## Assignment:
Tell how many lines in the data below hold the string "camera"; give nothing but the number.

## The data:
☆ ☆ ☆ ☆ ☆ ☆ ☆

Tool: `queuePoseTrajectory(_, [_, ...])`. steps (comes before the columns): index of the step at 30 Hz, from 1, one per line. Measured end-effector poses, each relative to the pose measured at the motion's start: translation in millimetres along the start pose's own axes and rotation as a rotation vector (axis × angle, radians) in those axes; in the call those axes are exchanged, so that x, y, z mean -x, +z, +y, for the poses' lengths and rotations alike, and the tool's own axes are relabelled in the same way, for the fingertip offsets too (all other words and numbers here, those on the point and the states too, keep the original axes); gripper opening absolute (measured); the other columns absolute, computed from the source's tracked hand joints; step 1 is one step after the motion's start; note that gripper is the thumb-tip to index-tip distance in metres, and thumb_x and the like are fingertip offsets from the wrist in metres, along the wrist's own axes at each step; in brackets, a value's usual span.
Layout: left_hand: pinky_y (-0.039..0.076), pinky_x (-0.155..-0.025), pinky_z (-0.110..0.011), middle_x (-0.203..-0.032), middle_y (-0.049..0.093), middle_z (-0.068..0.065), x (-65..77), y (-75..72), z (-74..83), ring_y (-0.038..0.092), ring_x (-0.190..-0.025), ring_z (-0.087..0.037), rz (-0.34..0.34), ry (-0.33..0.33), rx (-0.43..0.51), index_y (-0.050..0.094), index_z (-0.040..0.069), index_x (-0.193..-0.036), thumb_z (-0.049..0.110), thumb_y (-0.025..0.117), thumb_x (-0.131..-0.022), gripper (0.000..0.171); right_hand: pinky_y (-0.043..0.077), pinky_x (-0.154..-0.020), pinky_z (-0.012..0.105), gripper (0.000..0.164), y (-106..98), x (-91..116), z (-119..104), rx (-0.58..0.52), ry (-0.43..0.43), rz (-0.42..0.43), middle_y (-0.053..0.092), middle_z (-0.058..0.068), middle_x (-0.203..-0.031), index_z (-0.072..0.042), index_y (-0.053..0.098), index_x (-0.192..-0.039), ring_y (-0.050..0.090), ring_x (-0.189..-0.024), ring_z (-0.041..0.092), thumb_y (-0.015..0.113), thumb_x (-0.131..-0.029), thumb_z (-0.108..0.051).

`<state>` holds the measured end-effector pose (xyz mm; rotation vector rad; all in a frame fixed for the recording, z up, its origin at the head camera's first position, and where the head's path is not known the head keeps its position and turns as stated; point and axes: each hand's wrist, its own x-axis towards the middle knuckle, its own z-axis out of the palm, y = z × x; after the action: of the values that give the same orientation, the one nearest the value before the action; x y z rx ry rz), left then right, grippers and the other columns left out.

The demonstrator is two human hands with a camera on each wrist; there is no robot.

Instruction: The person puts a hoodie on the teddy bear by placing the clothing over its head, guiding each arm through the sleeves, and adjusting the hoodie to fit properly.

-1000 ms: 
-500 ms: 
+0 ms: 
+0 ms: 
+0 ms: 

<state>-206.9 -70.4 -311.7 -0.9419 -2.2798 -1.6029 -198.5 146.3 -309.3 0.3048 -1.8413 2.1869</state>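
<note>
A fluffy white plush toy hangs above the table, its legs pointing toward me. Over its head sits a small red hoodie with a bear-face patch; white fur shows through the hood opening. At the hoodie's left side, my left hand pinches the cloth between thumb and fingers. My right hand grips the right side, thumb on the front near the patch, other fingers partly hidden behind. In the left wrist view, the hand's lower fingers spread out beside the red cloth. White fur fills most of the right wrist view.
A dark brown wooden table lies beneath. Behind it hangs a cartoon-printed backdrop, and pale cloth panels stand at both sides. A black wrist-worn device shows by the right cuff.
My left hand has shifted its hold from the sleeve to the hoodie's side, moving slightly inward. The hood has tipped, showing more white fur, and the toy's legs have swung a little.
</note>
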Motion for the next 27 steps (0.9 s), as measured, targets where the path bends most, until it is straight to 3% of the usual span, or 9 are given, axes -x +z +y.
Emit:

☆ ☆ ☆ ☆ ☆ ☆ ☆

## Reply:
2